◆ TASK REQUIREMENTS ◆
Look down the entries below and report how many lines hold the string "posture"; write nothing else.
=== Section Start ===
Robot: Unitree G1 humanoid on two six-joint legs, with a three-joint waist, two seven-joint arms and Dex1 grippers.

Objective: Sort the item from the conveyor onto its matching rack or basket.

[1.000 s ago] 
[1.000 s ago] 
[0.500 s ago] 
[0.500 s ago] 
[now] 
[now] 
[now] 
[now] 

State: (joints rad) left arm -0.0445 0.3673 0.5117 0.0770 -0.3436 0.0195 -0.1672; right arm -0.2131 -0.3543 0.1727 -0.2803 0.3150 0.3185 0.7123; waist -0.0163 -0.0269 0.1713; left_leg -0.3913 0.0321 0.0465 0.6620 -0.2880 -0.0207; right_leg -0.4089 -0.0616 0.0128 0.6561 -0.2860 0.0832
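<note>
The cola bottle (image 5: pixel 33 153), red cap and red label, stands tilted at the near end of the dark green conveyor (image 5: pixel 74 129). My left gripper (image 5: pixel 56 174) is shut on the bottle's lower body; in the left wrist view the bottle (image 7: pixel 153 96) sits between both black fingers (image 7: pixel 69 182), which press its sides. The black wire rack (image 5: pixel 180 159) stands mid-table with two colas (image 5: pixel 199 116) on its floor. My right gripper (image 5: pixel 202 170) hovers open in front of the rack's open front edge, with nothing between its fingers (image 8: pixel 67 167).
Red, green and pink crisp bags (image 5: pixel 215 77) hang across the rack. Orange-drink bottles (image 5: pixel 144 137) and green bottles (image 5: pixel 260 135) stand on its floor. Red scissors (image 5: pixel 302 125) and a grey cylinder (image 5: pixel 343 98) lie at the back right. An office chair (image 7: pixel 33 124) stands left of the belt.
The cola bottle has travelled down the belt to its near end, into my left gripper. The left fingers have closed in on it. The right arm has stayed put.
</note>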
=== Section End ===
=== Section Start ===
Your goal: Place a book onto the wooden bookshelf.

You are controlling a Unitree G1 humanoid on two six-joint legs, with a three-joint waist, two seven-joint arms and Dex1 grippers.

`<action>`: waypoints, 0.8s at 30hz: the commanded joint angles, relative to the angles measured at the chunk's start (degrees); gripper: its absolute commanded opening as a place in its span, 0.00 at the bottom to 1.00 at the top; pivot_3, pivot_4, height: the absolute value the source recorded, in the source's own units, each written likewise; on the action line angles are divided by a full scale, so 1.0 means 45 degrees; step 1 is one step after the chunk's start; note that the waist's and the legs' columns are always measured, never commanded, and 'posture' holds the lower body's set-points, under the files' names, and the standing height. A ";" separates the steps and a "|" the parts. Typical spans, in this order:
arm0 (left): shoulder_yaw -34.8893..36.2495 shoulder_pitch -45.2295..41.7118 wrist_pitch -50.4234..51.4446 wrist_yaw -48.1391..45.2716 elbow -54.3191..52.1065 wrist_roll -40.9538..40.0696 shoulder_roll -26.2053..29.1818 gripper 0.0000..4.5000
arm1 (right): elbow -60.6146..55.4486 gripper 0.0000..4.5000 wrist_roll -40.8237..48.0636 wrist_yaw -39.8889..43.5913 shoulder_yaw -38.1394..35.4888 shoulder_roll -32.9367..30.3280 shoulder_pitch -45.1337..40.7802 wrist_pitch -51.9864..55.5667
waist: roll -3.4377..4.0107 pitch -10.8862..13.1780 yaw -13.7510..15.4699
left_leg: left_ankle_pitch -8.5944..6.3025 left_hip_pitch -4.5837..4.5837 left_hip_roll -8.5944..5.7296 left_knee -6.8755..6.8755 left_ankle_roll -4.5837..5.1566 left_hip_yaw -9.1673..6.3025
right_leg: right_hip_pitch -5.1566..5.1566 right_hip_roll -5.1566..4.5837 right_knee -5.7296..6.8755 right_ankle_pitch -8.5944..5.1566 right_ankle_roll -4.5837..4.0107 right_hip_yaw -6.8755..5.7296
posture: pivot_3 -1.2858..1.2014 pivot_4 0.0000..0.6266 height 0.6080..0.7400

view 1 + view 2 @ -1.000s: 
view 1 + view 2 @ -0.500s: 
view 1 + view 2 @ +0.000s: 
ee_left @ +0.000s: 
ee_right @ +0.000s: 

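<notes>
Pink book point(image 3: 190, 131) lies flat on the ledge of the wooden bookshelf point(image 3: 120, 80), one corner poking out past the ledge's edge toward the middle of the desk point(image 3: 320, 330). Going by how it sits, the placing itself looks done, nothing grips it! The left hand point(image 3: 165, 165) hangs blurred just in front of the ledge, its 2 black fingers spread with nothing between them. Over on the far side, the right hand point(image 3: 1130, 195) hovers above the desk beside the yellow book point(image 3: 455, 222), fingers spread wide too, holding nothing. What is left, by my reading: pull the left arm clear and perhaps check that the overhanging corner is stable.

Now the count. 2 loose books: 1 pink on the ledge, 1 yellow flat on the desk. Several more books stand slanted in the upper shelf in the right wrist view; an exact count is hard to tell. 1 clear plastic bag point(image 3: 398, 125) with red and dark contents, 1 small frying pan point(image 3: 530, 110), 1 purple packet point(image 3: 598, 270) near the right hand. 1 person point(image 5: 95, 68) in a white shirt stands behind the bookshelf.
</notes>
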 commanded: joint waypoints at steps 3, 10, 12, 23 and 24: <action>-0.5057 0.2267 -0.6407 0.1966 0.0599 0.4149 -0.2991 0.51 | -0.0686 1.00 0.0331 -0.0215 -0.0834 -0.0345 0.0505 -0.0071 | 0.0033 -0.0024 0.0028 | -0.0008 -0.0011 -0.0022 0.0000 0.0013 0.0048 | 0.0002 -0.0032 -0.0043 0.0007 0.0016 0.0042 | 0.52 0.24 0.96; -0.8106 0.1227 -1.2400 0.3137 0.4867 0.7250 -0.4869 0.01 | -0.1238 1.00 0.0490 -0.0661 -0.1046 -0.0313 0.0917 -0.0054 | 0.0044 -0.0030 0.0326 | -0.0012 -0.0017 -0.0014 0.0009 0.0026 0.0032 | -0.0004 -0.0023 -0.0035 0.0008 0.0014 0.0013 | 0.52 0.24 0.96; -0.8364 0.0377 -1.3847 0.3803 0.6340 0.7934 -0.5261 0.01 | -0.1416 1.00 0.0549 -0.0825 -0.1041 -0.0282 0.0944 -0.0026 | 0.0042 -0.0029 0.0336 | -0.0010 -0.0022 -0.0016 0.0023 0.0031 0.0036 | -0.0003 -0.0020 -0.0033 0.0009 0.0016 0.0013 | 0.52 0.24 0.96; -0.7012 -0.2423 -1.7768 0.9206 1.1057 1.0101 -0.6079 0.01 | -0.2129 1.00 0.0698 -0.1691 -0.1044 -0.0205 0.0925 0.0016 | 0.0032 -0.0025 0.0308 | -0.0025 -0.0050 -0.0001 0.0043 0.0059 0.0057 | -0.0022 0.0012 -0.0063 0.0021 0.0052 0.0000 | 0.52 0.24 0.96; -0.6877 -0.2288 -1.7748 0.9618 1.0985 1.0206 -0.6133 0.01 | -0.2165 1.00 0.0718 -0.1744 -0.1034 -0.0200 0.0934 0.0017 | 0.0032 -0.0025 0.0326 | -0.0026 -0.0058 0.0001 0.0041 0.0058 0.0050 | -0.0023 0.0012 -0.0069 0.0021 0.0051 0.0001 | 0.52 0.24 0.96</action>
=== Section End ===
◆ WRITTEN RESPONSE ◆
2